- Task objective -
With the images removed, repeat the data below exactly.

- Extracted material -
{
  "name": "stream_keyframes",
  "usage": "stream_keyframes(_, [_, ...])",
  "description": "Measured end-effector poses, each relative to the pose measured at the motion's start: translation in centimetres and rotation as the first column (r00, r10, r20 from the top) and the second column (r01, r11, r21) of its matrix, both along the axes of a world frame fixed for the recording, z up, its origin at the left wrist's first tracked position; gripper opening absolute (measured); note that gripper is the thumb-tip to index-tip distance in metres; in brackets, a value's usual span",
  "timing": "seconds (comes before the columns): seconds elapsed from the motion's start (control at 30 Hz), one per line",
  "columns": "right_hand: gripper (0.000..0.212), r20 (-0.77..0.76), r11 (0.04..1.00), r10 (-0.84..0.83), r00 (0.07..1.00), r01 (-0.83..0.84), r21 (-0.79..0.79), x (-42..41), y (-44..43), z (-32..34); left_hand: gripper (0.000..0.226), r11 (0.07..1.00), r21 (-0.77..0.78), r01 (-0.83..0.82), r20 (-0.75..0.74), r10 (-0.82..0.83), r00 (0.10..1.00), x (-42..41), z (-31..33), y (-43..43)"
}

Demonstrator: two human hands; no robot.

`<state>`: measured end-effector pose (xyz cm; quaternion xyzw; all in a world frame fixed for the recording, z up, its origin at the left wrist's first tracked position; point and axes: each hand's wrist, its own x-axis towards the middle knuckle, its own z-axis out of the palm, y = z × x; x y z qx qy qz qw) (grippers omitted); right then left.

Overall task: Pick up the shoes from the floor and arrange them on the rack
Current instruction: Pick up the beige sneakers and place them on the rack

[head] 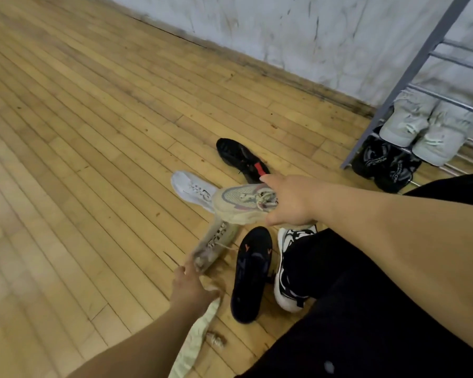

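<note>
Beige sneaker (pixel 235 204) aloft, shoes (pixel 250 274) below

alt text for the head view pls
The right hand grips a beige sneaker above the wooden floor while the left hand reaches for a second beige sneaker. A white sneaker and a black shoe lie beyond; the metal rack at right holds a pale pair and a black pair.

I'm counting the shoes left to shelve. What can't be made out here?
Head view:
Rack: cut off by the right edge, so its full load is unseen.
White and black shoe: partly hidden by the black trouser leg.
White shoe: heel hidden behind the beige shoe in the right hand.
Left hand: blurred; whether it grips the second beige shoe is unclear.
</note>
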<state>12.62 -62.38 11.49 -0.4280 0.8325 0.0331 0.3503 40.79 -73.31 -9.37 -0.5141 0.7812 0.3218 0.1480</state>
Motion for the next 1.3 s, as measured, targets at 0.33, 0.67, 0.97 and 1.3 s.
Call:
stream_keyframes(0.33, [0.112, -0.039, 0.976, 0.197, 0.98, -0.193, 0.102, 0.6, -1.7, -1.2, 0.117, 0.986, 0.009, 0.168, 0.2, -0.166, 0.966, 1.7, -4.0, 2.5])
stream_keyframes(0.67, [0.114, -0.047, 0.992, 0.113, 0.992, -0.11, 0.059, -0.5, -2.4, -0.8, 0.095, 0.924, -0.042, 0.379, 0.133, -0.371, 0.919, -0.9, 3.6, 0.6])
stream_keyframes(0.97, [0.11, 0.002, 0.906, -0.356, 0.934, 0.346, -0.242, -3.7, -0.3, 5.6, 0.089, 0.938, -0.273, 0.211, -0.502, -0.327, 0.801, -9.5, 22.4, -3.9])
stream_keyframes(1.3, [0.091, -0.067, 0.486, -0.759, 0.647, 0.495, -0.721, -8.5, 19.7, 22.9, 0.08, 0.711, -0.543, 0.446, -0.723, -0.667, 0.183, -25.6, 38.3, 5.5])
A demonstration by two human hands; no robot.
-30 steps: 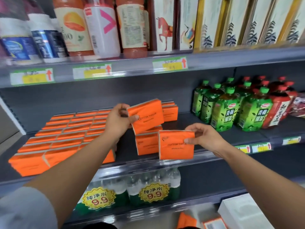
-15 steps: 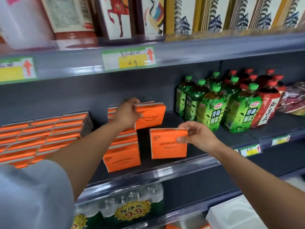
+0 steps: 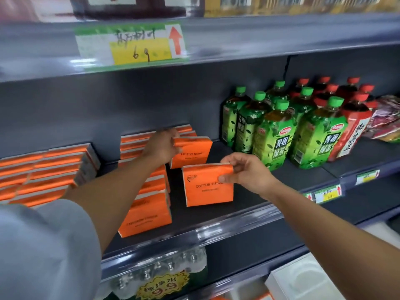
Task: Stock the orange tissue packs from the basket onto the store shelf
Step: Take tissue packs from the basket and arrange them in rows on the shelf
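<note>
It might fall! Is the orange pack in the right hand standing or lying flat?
Standing up: the rectangular orange tissue pack sits on its bottom edge, right hand pinching its top.

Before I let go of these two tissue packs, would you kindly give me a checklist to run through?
1. Right hand grip on front pack: ok, fingers pinch its top right corner.
2. Front pack standing: ok, upright on the shelf, label facing out.
3. Left hand grip on rear pack: ok, it wraps the top left edge.
4. Rear pack seated: cannot tell, its base is hidden behind the front pack.
5. Room beside the green bottles: ok, bare shelf lies between.
6. Basket with more packs: cannot tell, not in view.
</note>
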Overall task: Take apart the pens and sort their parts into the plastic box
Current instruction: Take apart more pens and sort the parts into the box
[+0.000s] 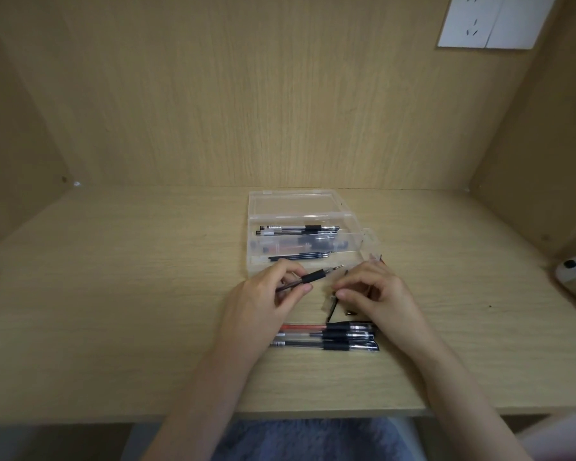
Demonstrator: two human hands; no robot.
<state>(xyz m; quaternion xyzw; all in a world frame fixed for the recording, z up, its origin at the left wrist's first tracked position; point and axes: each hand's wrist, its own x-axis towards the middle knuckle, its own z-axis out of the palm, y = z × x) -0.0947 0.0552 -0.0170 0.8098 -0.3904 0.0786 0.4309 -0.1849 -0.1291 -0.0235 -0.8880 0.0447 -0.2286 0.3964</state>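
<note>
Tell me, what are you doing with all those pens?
A person is taking pens apart at a wooden desk. The left-hand grip holds an uncapped pen, and the right-hand grip pinches a small pen part beside it, too blurred to name. The open plastic box behind already holds pens and refills. Three capped pens wait on the desk nearer the person.
</note>
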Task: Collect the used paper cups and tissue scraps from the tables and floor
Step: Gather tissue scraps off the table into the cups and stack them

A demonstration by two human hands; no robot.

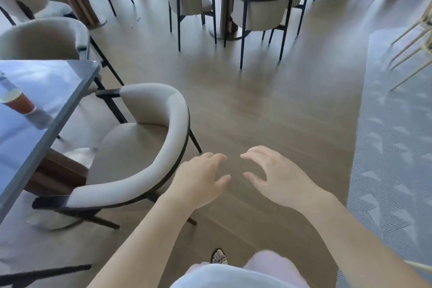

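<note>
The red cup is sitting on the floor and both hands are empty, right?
Not quite. The red paper cup sits on the dark table at the left, not on the floor, as the head view shows. The rest is right: the left hand and the right hand are both empty, held out over the floor.

Open wood floor (268,110) ahead; curved chair (145,147) (tucked at table (58,91)) blocks left side.
</note>
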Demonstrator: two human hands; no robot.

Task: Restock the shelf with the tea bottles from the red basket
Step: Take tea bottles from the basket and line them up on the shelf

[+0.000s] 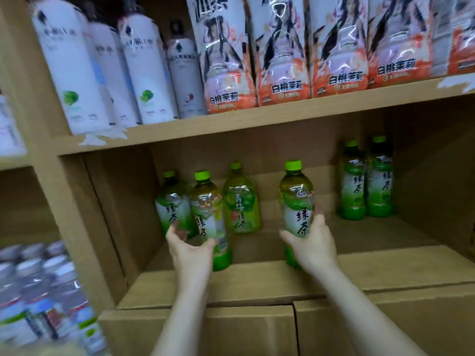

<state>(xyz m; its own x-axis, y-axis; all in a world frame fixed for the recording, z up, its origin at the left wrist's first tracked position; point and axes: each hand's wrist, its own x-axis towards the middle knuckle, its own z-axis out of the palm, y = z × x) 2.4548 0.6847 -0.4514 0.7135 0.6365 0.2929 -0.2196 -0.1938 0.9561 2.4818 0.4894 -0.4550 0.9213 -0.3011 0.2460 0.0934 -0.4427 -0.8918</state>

- Solution to this exercise -
{
  "name": "stream_keyframes",
  "usage": "stream_keyframes(_, [_, ...])",
  "description": "Measured end-effector poses, each relative to the pose measured at the motion's start: translation in centimetres and rotation as the first column (r00, r10, r20 from the top) and the second column (r01, r11, r21) of its matrix, both along the axes of a world frame fixed for the recording, z up, its origin at the left wrist's first tracked position; gripper opening absolute (measured); note that gripper is the thumb-tip to index-tip distance in metres; in brackets, a value's usual span",
  "timing": "seconds (comes before the columns): seconds elapsed from the motion's start (control at 30 Hz), one per line",
  "columns": "right_hand: gripper (0.000..0.212), r20 (-0.77..0.76), r11 (0.04..1.00), r10 (-0.84..0.83), r00 (0.07..1.00), r01 (-0.83..0.84), r21 (-0.79..0.79), x (-42..41), y (-44..43), z (-32..34); left_hand: gripper (0.000..0.226), r11 (0.07..1.00), r21 (-0.77..0.78), r01 (-0.83..0.82), r20 (-0.75..0.74), r10 (-0.82..0.83), r00 (0.10..1.00), x (-42..41), z (-31..33), y (-43..43)"
}

Demonstrator: two human hands; no robot.

`<state>`: measured end-effector pose (xyz cm; quaternion xyzw; all in a world frame fixed for the recording, z up, its origin at the left wrist's first tracked position; point and axes: each hand's wrist, its own x-axis towards the middle knuckle, its own z-axis out of the palm, y = z × x; x y z qx qy qz qw) (grippers omitted); right then left.

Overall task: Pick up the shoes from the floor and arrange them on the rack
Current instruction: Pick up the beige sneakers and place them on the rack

[head] 

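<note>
Beige sneaker (pixel 235 204) aloft, shoes (pixel 250 274) below

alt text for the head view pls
The right hand grips a beige sneaker above the wooden floor while the left hand reaches for a second beige sneaker. A white sneaker and a black shoe lie beyond; the metal rack at right holds a pale pair and a black pair.

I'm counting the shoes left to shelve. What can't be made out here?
Head view:
Rack: cut off by the right edge, so its full load is unseen.
White and black shoe: partly hidden by the black trouser leg.
White shoe: heel hidden behind the beige shoe in the right hand.
Left hand: blurred; whether it grips the second beige shoe is unclear.
</note>
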<state>12.62 -62.38 11.49 -0.4280 0.8325 0.0331 0.3503 40.79 -73.31 -9.37 -0.5141 0.7812 0.3218 0.1480</state>
Motion for the next 1.3 s, as measured, targets at 0.33, 0.67, 0.97 and 1.3 s.
Call:
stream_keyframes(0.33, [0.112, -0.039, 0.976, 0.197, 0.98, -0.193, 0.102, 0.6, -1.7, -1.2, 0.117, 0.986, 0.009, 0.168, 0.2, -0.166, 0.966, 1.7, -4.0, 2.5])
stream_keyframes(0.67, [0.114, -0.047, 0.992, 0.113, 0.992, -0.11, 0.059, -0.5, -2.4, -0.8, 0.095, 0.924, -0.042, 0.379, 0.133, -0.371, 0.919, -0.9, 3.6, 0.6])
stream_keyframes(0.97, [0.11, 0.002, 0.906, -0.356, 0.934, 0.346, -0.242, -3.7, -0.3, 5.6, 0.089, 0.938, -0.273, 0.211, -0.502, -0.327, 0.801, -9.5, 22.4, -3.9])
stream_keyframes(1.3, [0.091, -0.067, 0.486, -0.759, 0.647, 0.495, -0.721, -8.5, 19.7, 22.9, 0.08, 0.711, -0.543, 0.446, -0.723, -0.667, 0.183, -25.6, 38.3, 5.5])
A demonstration by two human hands; no robot.
-30 steps: 
-15 steps: 
+0 steps: 
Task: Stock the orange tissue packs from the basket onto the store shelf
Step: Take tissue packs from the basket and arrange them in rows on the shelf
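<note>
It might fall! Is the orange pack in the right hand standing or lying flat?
Standing up: the rectangular orange tissue pack sits on its bottom edge, right hand pinching its top.

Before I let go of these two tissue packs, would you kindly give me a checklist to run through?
1. Right hand grip on front pack: ok, fingers pinch its top right corner.
2. Front pack standing: ok, upright on the shelf, label facing out.
3. Left hand grip on rear pack: ok, it wraps the top left edge.
4. Rear pack seated: cannot tell, its base is hidden behind the front pack.
5. Room beside the green bottles: ok, bare shelf lies between.
6. Basket with more packs: cannot tell, not in view.
</note>
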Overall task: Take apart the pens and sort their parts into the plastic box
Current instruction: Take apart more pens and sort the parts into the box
[+0.000s] 
Demonstrator: two human hands; no robot.
<state>(xyz m; quaternion xyzw; all in a world frame fixed for the recording, z up, its origin at the left wrist's first tracked position; point and axes: each hand's wrist, its own x-axis towards the middle knuckle, its own z-axis out of the palm, y = z × x) -0.0947 0.0552 -0.0170 0.8098 -0.3904 0.0786 0.4309 -0.1849 -0.1291 -0.0235 -0.8880 0.0447 -0.2286 0.3964</state>
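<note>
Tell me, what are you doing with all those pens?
A person is taking pens apart at a wooden desk. The left-hand grip holds an uncapped pen, and the right-hand grip pinches a small pen part beside it, too blurred to name. The open plastic box behind already holds pens and refills. Three capped pens wait on the desk nearer the person.
</note>
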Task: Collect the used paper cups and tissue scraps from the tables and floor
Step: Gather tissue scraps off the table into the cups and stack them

A demonstration by two human hands; no robot.


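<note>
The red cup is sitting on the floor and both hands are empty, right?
Not quite. The red paper cup sits on the dark table at the left, not on the floor, as the head view shows. The rest is right: the left hand and the right hand are both empty, held out over the floor.

Open wood floor (268,110) ahead; curved chair (145,147) (tucked at table (58,91)) blocks left side.
</note>
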Demonstrator: two human hands; no robot.

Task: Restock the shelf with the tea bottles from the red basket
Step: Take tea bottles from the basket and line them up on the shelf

[+0.000s] 

<state>(xyz m; its own x-axis, y-axis; all in a world frame fixed for the recording, z up, its origin at the left wrist's first tracked position; point and axes: each hand's wrist, its own x-axis towards the middle knuckle, its own z-axis out of the palm, y = z × x) 2.4548 0.6847 -0.4514 0.7135 0.6365 0.2929 -0.2196 -0.1938 0.9561 2.4818 0.4894 -0.4550 0.9213 -0.3011 0.2460 0.0934 -0.4427 -0.8918</state>

The answer was written out completely.